What you have to do: Lines that include the word "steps" should be copied from the listing that follows.

Given data:
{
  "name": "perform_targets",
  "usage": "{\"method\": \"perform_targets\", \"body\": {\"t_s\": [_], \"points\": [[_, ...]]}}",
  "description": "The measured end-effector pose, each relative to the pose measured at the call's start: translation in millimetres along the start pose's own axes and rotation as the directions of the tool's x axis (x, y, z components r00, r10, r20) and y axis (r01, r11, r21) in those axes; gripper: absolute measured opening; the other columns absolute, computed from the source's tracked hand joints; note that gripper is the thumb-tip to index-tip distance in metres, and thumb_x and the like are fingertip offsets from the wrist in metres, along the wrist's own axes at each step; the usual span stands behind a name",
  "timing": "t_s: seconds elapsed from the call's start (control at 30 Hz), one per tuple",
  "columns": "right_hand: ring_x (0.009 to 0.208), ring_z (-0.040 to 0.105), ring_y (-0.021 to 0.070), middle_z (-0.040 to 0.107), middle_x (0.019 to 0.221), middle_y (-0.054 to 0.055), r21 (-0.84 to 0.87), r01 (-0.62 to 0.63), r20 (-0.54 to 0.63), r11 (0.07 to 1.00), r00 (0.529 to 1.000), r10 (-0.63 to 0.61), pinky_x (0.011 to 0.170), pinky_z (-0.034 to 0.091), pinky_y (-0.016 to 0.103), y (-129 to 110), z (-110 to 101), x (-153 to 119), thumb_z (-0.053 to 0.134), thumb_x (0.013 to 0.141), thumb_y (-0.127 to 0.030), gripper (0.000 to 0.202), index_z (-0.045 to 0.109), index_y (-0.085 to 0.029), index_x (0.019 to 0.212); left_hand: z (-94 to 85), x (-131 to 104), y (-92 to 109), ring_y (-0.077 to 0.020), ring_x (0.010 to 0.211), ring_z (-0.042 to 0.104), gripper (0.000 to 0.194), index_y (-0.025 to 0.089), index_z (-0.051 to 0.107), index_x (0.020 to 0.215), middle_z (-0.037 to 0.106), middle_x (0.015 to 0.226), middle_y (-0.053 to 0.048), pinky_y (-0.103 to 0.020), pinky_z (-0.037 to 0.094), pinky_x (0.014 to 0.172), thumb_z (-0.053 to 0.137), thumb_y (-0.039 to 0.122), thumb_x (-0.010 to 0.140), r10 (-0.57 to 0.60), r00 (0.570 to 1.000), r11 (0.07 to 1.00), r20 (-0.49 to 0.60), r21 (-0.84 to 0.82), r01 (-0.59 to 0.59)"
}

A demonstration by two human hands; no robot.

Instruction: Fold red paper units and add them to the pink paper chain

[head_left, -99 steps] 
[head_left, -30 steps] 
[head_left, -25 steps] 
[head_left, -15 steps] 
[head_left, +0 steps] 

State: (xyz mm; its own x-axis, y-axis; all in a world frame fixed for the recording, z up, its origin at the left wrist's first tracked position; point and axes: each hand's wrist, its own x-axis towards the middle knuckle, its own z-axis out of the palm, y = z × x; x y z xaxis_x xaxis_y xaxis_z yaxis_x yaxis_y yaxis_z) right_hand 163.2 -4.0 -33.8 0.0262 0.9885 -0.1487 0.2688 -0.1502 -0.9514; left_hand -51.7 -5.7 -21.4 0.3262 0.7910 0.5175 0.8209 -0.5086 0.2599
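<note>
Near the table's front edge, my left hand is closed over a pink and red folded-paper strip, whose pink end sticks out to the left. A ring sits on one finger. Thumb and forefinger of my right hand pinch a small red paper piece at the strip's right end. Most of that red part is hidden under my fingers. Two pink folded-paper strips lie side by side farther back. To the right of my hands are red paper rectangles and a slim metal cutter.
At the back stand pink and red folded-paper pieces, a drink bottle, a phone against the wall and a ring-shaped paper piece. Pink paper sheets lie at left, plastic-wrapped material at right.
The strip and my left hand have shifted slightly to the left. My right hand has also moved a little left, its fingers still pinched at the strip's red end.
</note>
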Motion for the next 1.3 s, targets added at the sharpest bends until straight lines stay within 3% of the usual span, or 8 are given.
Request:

Exercise solution:
[head_left, -99 steps] 
[head_left, -30 steps] 
[head_left, -25 steps] 
[head_left, -15 steps] 
[head_left, +0 steps] 

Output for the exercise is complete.